TEMPO.CO, Jakarta - Tenun ternyata bisa menjadi alat penguatan perempuan. Dengan menjadi penenun, perempuan tak perlu bekerja keluar negeri di sektor informal, meninggalkan keluarga dan lingkungannya. “Ia tetap bisa mengurus keluarganya di rumah sekaligus berdaya secara ekonomi,” kata Dinny Jusuf, pemilik Toraja Melo saat memberikan materi inspiratif kepada peserta pendampingan Komunitas Kreatif Bekraf – Tempo Institute di Gedung Wanita Bete Lalekno, Kabupaten Belu, Nusa Tenggara Timur pada Senin, 8 Oktober 2018.

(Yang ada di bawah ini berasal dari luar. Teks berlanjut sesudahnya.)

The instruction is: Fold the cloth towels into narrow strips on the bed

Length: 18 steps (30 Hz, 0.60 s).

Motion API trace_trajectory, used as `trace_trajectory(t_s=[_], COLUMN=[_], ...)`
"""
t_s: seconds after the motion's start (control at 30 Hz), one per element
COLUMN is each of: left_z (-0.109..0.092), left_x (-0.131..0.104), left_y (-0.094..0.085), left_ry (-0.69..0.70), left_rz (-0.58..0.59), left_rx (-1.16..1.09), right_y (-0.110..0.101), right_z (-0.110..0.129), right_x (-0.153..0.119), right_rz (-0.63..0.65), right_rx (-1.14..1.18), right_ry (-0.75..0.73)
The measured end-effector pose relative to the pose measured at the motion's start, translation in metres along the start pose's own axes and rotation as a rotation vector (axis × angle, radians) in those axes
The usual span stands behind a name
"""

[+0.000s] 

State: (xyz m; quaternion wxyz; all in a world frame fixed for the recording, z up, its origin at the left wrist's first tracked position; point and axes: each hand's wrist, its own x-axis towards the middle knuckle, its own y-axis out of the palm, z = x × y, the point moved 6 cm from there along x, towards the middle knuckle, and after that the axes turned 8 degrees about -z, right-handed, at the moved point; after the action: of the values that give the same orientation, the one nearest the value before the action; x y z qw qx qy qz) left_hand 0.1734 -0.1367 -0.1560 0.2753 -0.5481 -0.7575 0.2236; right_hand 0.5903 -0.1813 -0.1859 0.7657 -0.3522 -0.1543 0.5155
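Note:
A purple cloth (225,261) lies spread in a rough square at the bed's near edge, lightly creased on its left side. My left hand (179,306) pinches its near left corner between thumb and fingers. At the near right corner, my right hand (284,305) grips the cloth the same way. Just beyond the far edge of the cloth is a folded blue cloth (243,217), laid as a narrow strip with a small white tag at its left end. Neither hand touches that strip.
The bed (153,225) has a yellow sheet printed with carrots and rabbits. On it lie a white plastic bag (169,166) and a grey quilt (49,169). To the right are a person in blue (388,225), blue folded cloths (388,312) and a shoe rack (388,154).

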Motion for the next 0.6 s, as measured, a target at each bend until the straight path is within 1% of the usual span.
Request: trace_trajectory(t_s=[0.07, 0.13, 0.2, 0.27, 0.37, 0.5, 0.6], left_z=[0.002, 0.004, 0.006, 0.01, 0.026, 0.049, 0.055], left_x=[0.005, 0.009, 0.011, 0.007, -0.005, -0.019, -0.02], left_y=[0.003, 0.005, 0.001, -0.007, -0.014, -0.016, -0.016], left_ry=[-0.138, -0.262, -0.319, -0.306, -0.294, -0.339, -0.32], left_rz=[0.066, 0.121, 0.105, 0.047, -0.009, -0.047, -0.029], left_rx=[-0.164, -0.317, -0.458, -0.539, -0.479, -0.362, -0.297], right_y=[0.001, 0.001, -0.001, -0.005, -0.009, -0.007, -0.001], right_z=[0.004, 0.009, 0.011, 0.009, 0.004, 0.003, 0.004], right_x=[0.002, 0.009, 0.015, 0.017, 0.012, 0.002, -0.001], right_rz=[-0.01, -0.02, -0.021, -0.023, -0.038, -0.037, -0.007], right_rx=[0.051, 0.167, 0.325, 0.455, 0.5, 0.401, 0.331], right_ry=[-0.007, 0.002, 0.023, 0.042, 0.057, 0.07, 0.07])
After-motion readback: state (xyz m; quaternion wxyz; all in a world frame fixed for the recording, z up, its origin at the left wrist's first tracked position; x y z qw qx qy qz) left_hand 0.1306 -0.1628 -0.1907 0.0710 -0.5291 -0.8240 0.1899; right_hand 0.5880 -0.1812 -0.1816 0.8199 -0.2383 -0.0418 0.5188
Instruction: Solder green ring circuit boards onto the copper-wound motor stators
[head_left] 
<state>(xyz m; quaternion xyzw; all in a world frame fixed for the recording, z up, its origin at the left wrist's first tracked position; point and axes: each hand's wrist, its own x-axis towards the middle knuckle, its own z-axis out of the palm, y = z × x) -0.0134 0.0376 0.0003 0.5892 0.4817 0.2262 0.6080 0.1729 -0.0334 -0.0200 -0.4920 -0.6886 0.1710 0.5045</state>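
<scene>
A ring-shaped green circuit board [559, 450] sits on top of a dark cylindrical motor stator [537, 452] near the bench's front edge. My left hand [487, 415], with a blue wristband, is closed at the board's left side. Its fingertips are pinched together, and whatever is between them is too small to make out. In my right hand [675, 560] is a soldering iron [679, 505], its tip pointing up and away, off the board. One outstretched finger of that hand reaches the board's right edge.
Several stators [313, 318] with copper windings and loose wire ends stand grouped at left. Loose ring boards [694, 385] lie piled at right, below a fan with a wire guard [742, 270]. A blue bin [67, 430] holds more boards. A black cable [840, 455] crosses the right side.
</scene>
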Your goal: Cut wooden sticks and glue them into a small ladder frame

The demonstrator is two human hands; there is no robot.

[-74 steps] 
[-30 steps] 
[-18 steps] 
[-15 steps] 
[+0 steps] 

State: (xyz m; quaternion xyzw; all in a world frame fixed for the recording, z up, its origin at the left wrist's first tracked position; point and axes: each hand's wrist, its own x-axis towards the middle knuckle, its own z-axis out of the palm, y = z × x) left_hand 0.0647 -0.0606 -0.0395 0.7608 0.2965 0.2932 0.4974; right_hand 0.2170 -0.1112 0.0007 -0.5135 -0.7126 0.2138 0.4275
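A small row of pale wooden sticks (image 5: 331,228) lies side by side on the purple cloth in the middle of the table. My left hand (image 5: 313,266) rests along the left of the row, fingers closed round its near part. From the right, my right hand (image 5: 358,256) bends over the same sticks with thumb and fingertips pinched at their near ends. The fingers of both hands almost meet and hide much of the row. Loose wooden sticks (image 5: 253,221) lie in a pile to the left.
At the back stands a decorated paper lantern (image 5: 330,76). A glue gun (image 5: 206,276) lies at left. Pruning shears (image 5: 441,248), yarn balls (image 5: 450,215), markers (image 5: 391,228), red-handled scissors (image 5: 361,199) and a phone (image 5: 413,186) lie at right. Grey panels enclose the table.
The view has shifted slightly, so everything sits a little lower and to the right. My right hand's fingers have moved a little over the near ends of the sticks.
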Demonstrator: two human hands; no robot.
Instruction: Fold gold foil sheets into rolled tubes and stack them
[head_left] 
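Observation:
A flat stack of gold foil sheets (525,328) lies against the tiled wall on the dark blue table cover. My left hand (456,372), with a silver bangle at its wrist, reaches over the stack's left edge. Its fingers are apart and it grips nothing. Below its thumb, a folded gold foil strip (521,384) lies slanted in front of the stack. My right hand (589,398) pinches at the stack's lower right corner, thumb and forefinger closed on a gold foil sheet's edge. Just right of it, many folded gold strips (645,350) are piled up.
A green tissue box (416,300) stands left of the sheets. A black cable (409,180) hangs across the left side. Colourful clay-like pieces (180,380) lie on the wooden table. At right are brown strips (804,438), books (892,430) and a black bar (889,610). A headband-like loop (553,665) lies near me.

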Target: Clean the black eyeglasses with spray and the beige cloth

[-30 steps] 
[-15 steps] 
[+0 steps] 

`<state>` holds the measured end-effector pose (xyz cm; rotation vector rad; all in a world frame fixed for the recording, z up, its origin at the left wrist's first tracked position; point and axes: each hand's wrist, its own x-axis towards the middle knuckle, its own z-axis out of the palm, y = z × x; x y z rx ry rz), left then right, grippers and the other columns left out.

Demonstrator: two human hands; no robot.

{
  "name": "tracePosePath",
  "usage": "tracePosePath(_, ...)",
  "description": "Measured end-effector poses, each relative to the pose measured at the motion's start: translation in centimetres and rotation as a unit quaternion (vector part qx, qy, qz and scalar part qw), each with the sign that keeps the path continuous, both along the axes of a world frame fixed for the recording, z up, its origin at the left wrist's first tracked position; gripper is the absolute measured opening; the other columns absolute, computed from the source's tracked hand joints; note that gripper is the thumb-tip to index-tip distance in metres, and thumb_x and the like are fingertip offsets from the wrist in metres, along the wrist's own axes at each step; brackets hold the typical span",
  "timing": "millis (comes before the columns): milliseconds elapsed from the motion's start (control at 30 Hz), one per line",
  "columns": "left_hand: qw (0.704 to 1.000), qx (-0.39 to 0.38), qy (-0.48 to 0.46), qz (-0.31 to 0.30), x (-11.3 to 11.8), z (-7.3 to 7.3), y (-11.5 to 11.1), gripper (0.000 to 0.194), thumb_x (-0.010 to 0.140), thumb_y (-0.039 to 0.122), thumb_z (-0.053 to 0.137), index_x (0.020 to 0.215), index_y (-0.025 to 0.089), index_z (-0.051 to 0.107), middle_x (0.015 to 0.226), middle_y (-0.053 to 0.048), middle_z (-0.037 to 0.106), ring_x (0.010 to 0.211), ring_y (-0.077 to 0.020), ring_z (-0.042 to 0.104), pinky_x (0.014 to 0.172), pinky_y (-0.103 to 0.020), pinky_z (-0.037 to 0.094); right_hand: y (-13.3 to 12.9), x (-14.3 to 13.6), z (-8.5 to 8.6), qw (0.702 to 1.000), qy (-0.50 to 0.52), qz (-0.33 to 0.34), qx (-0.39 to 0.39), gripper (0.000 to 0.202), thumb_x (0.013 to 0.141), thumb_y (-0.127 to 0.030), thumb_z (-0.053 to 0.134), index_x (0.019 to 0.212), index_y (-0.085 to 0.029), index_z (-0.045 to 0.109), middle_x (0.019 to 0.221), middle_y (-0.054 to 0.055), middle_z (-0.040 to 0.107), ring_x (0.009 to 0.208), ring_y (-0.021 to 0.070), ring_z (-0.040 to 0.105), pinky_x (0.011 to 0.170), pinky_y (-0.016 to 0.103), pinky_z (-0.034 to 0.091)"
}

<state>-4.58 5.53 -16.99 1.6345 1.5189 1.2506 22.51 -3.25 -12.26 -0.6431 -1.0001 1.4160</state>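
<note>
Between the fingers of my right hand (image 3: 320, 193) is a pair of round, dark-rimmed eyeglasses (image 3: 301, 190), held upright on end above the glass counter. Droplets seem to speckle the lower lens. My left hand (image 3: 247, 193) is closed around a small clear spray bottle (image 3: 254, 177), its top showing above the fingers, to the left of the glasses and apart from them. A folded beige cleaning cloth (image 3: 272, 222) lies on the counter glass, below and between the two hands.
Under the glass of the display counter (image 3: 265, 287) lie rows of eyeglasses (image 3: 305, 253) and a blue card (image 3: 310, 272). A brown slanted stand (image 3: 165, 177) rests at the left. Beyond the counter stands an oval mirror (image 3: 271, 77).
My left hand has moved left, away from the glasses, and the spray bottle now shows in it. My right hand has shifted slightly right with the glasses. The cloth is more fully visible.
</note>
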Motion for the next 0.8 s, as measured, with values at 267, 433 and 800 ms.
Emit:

Dinny menjelaskan, Indonesia yang kaya akan tradisi tenun, bisa menjadi pintu masuk untuk menggerakkan ekonomi perempuan. Apalagi, tenun yang dikerjakan dengan proses panjang, bisa sangat mahal sepanjang perempuan itu memahami nilai ekonomis dari kain yang sudah dia buat.
Baca: Dari Tenun, Ito Ingin Narapidana Tidak Dipandang Sebelah Mata
Alasan itu pula yang membuatnya mendirikan Toraja Melo bersama adiknya pada 2008 di Toraja. Awalnya, ia menemukan banyak bayi berayah Malaysia di Toraja yang harus kembali ke Indonesia karena persoalan identitas. “Mereka ini anak-anak dari buruh migran yang bekerja di Malaysia sebagai pekerja rumah tangga.” Di sisi lain, ia menemukan banyak motif tenun di Toraja yang sangat cantik dan biasa dilakukan perempuan di rumah sambil mengurus keluarganya.
Toraja Melo, kata Dinny, didirikan dengan tujuan memotong masalah kemiskinan pada perempuan pedesaan. “Kami memberikan pemahaman kepada ibu-ibu untuk menghargai atas kreasi tenun yang mereka buat,” ujarnya.